Yokozuna59 commented 1 year ago

duplicate of #232

aloisklink commented 1 year ago

duplicate of https://github.com/mermaid-js/mermaid-cli/issues/232

Correction: this is actually a duplicate of https://github.com/mermaid-js/mermaid-cli/issues/572

@mermaid-js/mermaid-cli has a minimum required Node.JS version of https://github.com/mermaid-js/mermaid-cli/blob/db01c0005514bbd0267344c418f9649faf49a5fd/package.json#L13

(there should have been a warning by NPM when you installed it).

I'd recommend installing a newer version of Node.JS. If you're running Ubuntu, snap or the NodeSource apt repo are generally what I'd recommend using to install Node.JS, so that you'll get automatic updates! The default node that is in the Ubuntu repos is extremely outdated and security fixes are done "best effort" by the Ubuntu team, so it's not as good as the official Node.JS releases.

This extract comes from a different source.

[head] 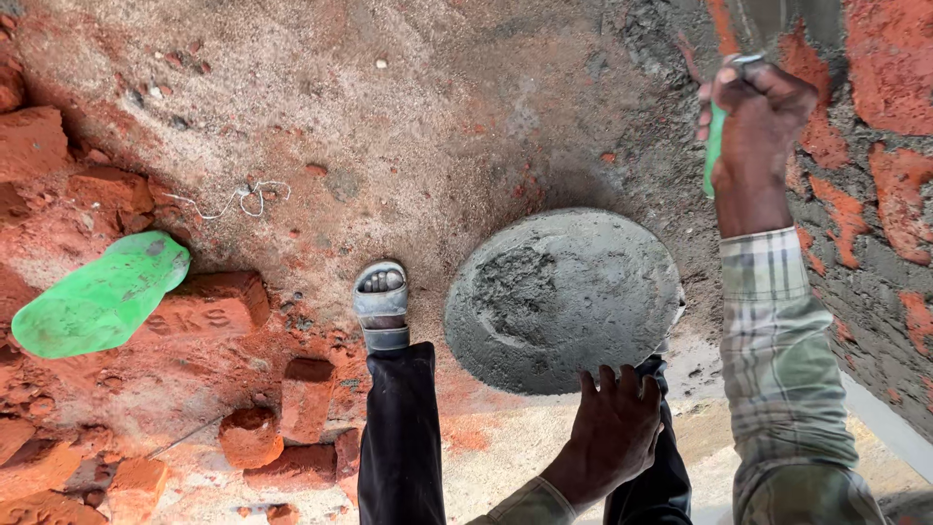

rhyswilkins commented 1 year ago

Yeah, that fixed it. I had Node v12. I uninstalled that, added the NodeSourc apt repo as described above, and reinstalled Node. I then had to upgrade npm. After that, I ripped out the old config, and re-installed the mermaid package. That pulled in all of the deps and everything, and it works now. Thank you.

aloisklink commented 1 year ago

Awesome to hear!

By the way, there is a engine-strict configuration flag in NPM that will prevent installing packages that aren't compatible with the current Node.JS version. Honestly, I don't know why it's not the default value :shrug:, especially since Node.JS is a language that creates a new major release every 6 months, and even the LTS versions of Node.JS only last for about 2.5 years.